In the data below, find every line that has the string "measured", and copy it.

(INPUT DATA begins)

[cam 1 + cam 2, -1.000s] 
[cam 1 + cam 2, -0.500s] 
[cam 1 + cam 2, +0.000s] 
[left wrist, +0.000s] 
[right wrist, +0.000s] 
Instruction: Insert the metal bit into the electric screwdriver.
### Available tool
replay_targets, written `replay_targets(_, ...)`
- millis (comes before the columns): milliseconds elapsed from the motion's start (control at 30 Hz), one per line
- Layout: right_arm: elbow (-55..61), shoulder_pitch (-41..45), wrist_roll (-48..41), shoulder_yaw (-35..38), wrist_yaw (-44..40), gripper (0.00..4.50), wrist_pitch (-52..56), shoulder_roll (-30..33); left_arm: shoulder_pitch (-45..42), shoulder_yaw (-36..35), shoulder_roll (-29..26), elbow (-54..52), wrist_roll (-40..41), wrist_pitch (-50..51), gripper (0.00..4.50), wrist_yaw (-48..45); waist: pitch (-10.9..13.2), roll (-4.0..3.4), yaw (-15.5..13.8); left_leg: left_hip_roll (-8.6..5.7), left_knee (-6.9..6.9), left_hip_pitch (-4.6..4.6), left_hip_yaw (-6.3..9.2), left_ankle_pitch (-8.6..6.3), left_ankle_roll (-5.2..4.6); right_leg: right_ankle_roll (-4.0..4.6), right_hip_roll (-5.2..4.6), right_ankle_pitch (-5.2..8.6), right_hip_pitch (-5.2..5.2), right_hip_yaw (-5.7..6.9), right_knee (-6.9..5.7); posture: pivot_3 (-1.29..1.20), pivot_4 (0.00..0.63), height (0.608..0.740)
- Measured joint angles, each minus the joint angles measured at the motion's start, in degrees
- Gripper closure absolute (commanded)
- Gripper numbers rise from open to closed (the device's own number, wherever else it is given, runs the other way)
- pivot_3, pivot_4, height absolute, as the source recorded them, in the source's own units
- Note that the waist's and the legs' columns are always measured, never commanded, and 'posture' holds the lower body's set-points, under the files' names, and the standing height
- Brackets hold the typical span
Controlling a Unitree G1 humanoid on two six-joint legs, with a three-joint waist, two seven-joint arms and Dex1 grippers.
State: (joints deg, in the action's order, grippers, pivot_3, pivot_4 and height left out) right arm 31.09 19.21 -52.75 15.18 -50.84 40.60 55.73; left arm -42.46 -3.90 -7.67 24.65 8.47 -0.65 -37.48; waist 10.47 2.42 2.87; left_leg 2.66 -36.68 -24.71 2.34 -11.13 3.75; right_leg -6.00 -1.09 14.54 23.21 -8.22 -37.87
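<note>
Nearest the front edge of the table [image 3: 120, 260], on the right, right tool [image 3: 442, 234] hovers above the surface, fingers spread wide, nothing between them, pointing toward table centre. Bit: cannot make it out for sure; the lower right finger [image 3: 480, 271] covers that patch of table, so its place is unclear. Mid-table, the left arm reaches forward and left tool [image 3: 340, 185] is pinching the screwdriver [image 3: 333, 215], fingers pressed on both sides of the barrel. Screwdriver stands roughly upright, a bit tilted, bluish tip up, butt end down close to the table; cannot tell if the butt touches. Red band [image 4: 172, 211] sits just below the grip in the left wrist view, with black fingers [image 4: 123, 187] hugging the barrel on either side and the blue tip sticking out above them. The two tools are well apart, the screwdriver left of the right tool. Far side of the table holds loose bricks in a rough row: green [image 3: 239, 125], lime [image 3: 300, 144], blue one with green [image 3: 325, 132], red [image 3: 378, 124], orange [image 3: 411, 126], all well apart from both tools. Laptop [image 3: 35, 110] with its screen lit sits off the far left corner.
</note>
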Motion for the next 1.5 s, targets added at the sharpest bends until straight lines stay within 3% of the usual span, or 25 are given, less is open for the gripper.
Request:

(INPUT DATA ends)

### YOUR SOLUTION:
- Measured joint angles, each minus the joint angles measured at the motion's start, in degrees
- Note that the waist's and the legs' columns are always measured, never commanded, and 'posture' holds the lower body's set-points, under the files' names, and the standing height

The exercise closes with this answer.